Stored data:
════

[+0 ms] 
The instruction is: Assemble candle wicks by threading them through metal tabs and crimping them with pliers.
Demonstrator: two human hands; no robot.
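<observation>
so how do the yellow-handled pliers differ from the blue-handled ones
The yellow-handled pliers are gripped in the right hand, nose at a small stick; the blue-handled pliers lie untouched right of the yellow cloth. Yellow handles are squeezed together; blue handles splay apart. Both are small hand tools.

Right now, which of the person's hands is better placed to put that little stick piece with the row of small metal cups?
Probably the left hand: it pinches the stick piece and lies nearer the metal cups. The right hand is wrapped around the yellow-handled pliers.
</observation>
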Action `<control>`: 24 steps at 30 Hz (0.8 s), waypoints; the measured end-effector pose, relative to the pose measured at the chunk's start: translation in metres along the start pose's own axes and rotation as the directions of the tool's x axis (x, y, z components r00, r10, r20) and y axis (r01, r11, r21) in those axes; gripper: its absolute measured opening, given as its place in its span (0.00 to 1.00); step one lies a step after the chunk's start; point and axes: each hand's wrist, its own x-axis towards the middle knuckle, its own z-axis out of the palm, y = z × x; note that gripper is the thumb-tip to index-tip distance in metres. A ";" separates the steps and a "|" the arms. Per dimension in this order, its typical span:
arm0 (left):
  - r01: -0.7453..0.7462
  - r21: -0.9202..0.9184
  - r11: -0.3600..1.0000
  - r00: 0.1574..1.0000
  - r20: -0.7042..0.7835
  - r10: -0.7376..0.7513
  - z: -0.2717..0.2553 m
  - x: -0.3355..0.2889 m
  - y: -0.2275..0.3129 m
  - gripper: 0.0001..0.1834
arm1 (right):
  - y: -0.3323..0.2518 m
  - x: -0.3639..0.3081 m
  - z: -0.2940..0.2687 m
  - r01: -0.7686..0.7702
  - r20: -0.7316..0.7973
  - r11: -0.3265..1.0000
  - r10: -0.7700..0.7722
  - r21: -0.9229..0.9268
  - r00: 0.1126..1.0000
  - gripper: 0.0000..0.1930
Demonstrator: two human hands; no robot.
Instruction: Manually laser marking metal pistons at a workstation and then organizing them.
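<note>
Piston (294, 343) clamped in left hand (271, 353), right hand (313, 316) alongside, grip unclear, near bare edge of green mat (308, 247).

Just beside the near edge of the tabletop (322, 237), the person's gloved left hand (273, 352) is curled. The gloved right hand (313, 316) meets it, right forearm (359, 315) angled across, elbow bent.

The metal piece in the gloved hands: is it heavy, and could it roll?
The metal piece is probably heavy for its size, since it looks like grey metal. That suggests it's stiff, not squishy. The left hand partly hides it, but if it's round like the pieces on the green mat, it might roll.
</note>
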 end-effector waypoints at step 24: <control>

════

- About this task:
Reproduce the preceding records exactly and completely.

- Solution to this exercise:
[+0 ms] 
The instruction is: Assemble candle wicks by threading them through metal tabs and crimping them with pliers.
Demonstrator: two human hands; no robot.
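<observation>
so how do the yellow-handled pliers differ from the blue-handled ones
The yellow-handled pliers are gripped in the right hand, nose at a small stick; the blue-handled pliers lie untouched right of the yellow cloth. Yellow handles are squeezed together; blue handles splay apart. Both are small hand tools.

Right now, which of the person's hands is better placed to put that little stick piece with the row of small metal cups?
Probably the left hand: it pinches the stick piece and lies nearer the metal cups. The right hand is wrapped around the yellow-handled pliers.
</observation>
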Action `<control>`: 24 steps at 30 Hz (0.8 s), waypoints; the measured end-effector pose, relative to the pose measured at the chunk's start: translation in metres along the start pose's own axes and rotation as the directions of the tool's x axis (x, y, z components r00, r10, r20) and y axis (r01, r11, r21) in those axes; gripper: its absolute measured opening, given as its place in its span (0.00 to 1.00); step one lies a step after the chunk's start; point and axes: each hand's wrist, its own x-axis towards the middle knuckle, its own z-axis out of the palm, y = z × x; note that gripper is the thumb-tip to index-tip distance in metres. A ";" separates the steps and a "|" the arms. Per dimension in this order, its typical span:
arm0 (left):
  - r01: -0.7453..0.7462
  - r21: -0.9202..0.9184
  - r11: -0.3600..1.0000
  - r00: 0.1574..1.0000
  - r20: -0.7042..0.7835
  - r10: -0.7376..0.7513
  - z: -0.2717..0.2553 m
  - x: -0.3355..0.2889 m
  - y: -0.2275..0.3129 m
  - gripper: 0.0001..0.1834
arm1 (right):
  - y: -0.3323..0.2518 m
  - x: -0.3639..0.3081 m
  - z: -0.2940..0.2687 m
  - r01: -0.7686..0.7702
  - r20: -0.7316..0.7973
  - r11: -0.3265..1.0000
  - r10: -0.7700..0.7722
  - r21: -0.9229..0.9268
  - r00: 0.1126..1.0000
  - gripper: 0.0000..0.1930
Demonstrator: two human hands; no robot.
Instruction: Manually laser marking metal pistons at a workstation and then organizing them.
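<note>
Piston (294, 343) clamped in left hand (271, 353), right hand (313, 316) alongside, grip unclear, near bare edge of green mat (308, 247).

Just beside the near edge of the tabletop (322, 237), the person's gloved left hand (273, 352) is curled. The gloved right hand (313, 316) meets it, right forearm (359, 315) angled across, elbow bent.

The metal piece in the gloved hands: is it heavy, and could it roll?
The metal piece is probably heavy for its size, since it looks like grey metal. That suggests it's stiff, not squishy. The left hand partly hides it, but if it's round like the pieces on the green mat, it might roll.
</note>
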 end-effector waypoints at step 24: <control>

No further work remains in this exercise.